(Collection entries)
★ ★ ★ ★ ★
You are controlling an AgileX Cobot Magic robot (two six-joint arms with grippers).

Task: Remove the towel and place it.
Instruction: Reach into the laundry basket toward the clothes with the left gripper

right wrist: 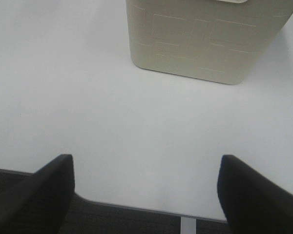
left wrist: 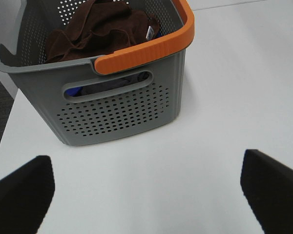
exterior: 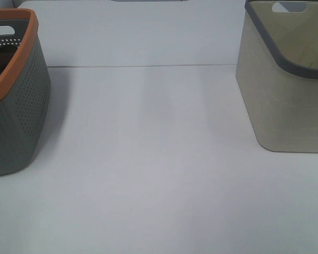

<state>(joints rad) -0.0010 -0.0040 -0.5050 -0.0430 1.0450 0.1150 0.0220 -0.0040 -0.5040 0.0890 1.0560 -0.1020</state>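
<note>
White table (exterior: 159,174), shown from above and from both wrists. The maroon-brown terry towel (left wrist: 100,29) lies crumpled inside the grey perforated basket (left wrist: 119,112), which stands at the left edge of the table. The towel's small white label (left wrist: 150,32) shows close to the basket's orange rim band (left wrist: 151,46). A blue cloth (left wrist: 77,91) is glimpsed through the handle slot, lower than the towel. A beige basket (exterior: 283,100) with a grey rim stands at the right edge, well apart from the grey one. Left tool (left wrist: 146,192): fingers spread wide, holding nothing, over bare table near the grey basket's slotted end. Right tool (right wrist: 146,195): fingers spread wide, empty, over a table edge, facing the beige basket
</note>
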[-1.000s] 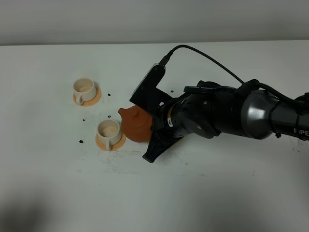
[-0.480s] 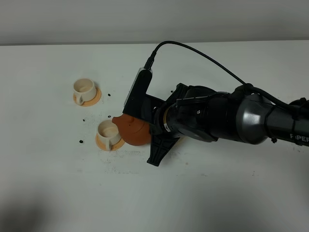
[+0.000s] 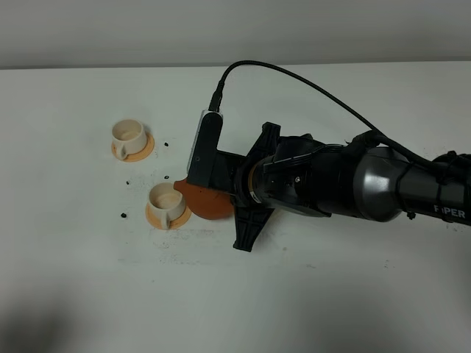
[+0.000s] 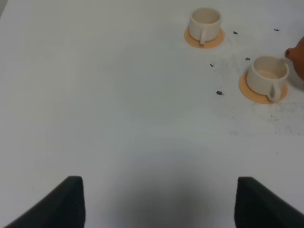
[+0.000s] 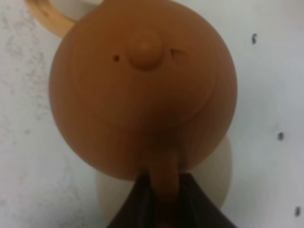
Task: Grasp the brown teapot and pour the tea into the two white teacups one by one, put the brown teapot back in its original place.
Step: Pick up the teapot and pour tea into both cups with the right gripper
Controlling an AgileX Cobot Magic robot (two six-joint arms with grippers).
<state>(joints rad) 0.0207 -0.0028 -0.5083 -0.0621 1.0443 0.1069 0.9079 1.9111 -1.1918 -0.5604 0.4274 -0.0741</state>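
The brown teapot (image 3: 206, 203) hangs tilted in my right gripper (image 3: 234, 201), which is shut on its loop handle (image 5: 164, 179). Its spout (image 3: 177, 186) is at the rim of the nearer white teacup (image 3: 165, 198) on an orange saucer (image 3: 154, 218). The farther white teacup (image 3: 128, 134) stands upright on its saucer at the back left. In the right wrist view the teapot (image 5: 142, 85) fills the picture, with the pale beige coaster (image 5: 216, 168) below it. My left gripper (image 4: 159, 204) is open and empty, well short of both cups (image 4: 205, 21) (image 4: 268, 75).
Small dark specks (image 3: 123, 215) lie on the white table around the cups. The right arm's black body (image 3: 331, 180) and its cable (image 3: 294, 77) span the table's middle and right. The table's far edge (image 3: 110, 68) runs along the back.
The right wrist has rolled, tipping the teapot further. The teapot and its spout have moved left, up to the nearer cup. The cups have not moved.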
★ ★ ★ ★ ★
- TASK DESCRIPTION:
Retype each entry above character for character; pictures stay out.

- FINAL ANSWER:
You are controlling an AgileX Cobot Magic robot (two six-joint arms with grippers).

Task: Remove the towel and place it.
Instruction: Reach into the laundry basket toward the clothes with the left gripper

right wrist: 
left wrist: 
exterior: 

<state>(joints rad) -0.0010 -0.0040 -0.5050 -0.0430 1.0450 0.1150 0.0220 -0.0040 -0.5040 0.0890 1.0560 -0.1020</state>
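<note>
White table (exterior: 159,174), shown from above and from both wrists. The maroon-brown terry towel (left wrist: 100,29) lies crumpled inside the grey perforated basket (left wrist: 119,112), which stands at the left edge of the table. The towel's small white label (left wrist: 150,32) shows close to the basket's orange rim band (left wrist: 151,46). A blue cloth (left wrist: 77,91) is glimpsed through the handle slot, lower than the towel. A beige basket (exterior: 283,100) with a grey rim stands at the right edge, well apart from the grey one. Left tool (left wrist: 146,192): fingers spread wide, holding nothing, over bare table near the grey basket's slotted end. Right tool (right wrist: 146,195): fingers spread wide, empty, over a table edge, facing the beige basket
</note>
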[-1.000s] 
[-0.480s] 
[+0.000s] 
[+0.000s] 
[+0.000s] 
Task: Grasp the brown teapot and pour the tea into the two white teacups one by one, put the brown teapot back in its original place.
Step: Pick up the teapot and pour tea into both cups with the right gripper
Controlling an AgileX Cobot Magic robot (two six-joint arms with grippers).
<state>(joints rad) 0.0207 -0.0028 -0.5083 -0.0621 1.0443 0.1069 0.9079 1.9111 -1.1918 -0.5604 0.4274 -0.0741</state>
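The brown teapot (image 3: 206, 203) hangs tilted in my right gripper (image 3: 234, 201), which is shut on its loop handle (image 5: 164, 179). Its spout (image 3: 177, 186) is at the rim of the nearer white teacup (image 3: 165, 198) on an orange saucer (image 3: 154, 218). The farther white teacup (image 3: 128, 134) stands upright on its saucer at the back left. In the right wrist view the teapot (image 5: 142, 85) fills the picture, with the pale beige coaster (image 5: 216, 168) below it. My left gripper (image 4: 159, 204) is open and empty, well short of both cups (image 4: 205, 21) (image 4: 268, 75).
Small dark specks (image 3: 123, 215) lie on the white table around the cups. The right arm's black body (image 3: 331, 180) and its cable (image 3: 294, 77) span the table's middle and right. The table's far edge (image 3: 110, 68) runs along the back.
The right wrist has rolled, tipping the teapot further. The teapot and its spout have moved left, up to the nearer cup. The cups have not moved.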

This output is complete.